Fly.io is a clever way to deploy apps, but it surprises most people by making your app run everywhere by default, not just in one region.

Let’s see it in action. Imagine you have a simple Rails app. You’ve got your Gemfile, config/routes.rb, and a controller like this:

# app/controllers/pages_controller.rb
class PagesController < ApplicationController
  def home
    render plain: "Hello from Fly.io! Current time: #{Time.current}"
  end
end

And your routes:

# config/routes.rb
Rails.application.routes.draw do
  root 'pages#home'
end

First, you need the flyctl CLI. Install it, then log in:

flyctl auth login

Next, create a fly.toml file in your app’s root directory. This is your main configuration.

# fly.toml
app = "my-rails-app-unique-name" # Replace with a globally unique name
primary_region = "ord"

This fly.toml tells flyctl your app’s name and which region is the primary one. flyctl will use this to create the app on Fly.io.

flyctl deploy

After a few moments, flyctl will build your Docker image and deploy it. It will then give you a URL like my-rails-app-unique-name.fly.dev. Visit that URL, and you’ll see "Hello from Fly.io! Current time: [some time]".

Now, here’s where it gets interesting. If you run flyctl status, you’ll see something like:

App: my-rails-app-unique-name
...
Instances:
  ord (aws): some-id [v1] - 10.0.1.15 (grace)
  lhr (aws): another-id [v1] - 10.0.2.20 (grace)
  sfo (aws): yet-another-id [v1] - 10.0.3.25 (grace)

Your app is running in multiple regions (ord, lhr, sfo) simultaneously!
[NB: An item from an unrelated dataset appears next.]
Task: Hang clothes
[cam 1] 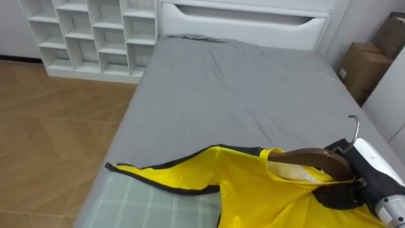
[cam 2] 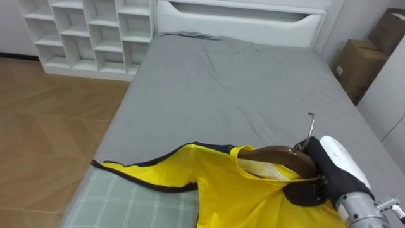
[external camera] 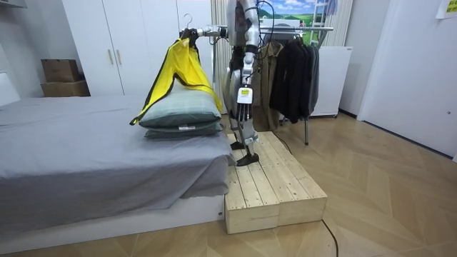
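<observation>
Right hand (cam 2: 311, 189) is clamped on the hanger (cam 2: 275, 157), raised above the bed's (cam 2: 221, 82) foot so the yellow jacket (cam 2: 240, 196) drapes free over the pillows (external camera: 182, 114), probably ready for the rack (external camera: 307, 29) beyond the bed's foot. Left hand (external camera: 243, 100) hangs idle.

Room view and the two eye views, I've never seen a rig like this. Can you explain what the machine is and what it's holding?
It is a two-legged humanoid robot with two arms and hands. The room view comes from a camera standing across the room. In it the robot stands on a wooden platform beside a grey bed, with a clothes rack behind it. The two eye views come from its head, looking down along the bed. Its right hand grips a wooden hanger carrying a yellow garment, which drapes over a checked pillow. Its left hand hangs at its side.
</observation>
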Available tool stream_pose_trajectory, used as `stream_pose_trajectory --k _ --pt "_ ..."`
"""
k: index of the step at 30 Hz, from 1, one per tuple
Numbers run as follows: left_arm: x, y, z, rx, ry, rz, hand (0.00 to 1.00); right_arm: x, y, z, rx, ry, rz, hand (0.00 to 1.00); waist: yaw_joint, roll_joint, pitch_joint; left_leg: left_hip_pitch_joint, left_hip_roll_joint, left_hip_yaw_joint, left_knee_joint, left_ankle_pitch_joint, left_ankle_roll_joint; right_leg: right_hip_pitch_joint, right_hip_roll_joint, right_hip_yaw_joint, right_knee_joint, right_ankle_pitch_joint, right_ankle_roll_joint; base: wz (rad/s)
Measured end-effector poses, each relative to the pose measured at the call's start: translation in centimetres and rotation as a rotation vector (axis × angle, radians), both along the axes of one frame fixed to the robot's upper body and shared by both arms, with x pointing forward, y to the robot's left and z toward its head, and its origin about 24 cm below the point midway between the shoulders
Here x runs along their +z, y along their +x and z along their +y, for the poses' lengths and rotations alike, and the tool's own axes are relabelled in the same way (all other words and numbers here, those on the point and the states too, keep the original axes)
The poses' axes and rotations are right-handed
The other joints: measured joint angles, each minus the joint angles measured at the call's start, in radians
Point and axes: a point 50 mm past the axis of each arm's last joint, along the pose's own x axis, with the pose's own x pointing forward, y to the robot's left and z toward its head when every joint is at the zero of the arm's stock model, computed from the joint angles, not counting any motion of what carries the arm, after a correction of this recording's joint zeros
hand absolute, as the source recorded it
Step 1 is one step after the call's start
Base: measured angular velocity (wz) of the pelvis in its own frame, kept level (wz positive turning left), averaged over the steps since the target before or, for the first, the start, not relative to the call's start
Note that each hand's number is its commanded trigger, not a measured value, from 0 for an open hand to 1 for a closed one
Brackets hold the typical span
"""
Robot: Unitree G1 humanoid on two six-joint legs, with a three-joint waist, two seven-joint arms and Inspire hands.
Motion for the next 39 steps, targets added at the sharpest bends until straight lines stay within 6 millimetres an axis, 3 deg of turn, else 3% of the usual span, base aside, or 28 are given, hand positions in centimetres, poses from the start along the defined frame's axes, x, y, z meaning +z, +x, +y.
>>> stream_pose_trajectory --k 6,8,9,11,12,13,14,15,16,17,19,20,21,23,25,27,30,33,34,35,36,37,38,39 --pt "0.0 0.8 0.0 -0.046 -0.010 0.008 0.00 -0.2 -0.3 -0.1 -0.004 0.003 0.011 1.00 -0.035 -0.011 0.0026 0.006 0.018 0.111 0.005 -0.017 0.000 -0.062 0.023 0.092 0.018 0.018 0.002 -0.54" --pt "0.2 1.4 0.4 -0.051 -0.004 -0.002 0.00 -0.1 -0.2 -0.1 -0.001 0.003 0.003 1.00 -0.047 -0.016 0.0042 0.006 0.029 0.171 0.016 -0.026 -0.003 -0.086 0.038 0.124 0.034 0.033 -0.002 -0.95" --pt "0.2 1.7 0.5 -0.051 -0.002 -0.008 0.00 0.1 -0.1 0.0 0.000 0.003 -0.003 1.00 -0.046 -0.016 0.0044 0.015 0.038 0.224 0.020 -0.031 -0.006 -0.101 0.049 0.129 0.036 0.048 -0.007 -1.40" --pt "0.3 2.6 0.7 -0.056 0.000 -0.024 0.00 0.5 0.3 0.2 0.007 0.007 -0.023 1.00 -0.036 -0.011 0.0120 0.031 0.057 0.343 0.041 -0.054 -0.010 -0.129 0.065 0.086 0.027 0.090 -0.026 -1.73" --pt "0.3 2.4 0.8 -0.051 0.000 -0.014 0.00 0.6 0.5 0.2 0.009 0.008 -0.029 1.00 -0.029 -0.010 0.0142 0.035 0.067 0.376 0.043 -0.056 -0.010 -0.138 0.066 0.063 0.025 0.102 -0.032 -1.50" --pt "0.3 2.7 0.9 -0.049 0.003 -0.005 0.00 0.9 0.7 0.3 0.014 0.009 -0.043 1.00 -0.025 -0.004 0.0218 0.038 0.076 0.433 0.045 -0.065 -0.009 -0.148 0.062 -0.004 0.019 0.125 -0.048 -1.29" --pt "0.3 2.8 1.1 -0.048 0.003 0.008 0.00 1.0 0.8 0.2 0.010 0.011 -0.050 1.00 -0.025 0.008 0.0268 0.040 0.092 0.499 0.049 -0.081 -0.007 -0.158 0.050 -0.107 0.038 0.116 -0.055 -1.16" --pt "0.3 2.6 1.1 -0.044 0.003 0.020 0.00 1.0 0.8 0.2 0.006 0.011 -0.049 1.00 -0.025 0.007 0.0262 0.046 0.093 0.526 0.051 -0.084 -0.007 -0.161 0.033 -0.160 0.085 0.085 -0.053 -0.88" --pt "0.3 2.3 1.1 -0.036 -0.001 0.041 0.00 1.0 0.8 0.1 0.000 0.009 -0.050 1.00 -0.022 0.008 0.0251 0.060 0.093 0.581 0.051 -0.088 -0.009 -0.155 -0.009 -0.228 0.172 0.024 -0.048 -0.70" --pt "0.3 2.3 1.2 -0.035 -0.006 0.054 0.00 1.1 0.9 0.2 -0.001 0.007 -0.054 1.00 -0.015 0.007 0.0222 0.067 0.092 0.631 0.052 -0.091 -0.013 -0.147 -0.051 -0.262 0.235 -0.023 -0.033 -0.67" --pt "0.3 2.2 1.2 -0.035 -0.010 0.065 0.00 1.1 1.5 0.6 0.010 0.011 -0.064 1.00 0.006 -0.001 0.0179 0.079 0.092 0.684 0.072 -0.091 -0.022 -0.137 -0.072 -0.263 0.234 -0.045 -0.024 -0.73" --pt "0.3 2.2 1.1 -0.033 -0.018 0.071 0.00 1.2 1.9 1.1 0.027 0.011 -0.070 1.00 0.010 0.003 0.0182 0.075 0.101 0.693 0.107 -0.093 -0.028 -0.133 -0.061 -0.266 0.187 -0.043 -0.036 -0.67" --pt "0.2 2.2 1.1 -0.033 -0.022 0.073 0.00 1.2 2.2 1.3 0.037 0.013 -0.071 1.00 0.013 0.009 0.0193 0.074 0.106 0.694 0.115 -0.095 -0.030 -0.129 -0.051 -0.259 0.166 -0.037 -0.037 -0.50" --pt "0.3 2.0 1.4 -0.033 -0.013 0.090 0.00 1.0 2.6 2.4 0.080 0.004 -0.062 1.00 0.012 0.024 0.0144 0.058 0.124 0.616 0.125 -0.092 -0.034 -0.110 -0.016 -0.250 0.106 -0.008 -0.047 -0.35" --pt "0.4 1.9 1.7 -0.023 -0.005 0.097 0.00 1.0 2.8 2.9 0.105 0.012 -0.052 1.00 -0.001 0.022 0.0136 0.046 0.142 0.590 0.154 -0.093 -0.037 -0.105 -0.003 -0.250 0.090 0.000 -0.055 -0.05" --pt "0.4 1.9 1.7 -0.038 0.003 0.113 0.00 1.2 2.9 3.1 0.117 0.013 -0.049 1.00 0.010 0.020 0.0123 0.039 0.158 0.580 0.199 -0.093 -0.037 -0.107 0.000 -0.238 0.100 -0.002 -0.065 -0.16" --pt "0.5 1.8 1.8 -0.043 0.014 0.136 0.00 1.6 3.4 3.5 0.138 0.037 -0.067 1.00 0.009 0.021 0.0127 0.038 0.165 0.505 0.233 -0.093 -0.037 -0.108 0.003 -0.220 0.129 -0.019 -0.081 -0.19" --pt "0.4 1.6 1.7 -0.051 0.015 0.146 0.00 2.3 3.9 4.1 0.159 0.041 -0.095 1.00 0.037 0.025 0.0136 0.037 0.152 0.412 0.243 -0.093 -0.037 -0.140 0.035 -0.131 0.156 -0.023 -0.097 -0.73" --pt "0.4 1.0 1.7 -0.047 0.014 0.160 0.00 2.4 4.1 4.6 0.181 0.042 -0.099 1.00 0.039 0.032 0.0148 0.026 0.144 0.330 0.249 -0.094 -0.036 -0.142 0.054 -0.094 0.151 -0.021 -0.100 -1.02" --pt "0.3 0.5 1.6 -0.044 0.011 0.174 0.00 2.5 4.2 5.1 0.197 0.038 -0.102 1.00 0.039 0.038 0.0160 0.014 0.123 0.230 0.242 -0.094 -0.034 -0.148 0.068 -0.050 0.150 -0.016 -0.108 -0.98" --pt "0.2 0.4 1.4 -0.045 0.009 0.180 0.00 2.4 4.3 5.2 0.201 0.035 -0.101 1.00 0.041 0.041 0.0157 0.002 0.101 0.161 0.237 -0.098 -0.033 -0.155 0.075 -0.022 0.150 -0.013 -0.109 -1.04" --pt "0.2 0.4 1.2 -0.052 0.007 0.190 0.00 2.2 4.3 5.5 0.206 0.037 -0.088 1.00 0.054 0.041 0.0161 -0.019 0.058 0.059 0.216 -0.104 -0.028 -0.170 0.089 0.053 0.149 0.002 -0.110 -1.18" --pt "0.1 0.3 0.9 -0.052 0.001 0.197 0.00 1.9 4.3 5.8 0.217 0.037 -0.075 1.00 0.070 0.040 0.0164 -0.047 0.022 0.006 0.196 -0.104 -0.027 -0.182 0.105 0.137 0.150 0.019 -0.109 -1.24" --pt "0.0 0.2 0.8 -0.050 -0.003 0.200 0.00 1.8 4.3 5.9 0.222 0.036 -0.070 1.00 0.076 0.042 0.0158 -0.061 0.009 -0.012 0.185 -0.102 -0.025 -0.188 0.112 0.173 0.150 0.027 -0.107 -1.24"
Fly.io’s edge network automatically proxies requests to the nearest healthy instance of your app. This is why your app is fast for users worldwide. The primary_region in fly.toml is more about where new deployments start and where persistent volumes (like databases) might be located by default, not where your app only runs.

To manage this distributed deployment, you have a few key levers. The primary_region is one, but you can also specify experimental_regions in fly.toml to explicitly include or exclude regions from the automatic global distribution.

# fly.toml (example with more regions)
app = "my-rails-app-unique-name"
primary_region = "ord"
experimental_regions = ["lhr", "sfo", "sin", "gru"]

Running flyctl deploy again with this updated fly.toml would ensure your app is deployed to these specified regions. If you wanted to remove a region, you’d simply remove it from the experimental_regions list and redeploy.

The real magic is how Fly.io handles traffic. It uses Anycast networking. When a user requests my-rails-app-unique-name.fly.dev, their request is routed by the internet’s BGP (Border Gateway Protocol) to the Fly.io edge server closest to them. That edge server then forwards the request to the nearest healthy instance of your application, wherever it’s running. This is why latency is so low for users globally without you needing to configure complex load balancers or DNS.

What most people miss is how Fly.io manages persistent storage like databases in this multi-region setup. By default, primary_region dictates where a new fly postgres create command will provision a database. If your app needs to write to a database, and that database is in ord, but the user’s request is handled by an app instance in sfo, you’re going to have cross-region latency on writes. This is why database placement becomes a critical decision in a distributed architecture, and you often end up with a primary database in your primary_region and potentially read replicas in other regions, managed separately from the app deployment itself.

If you run flyctl logs, you’ll see logs from all running instances of your application, interleaved, giving you a unified view of your distributed system.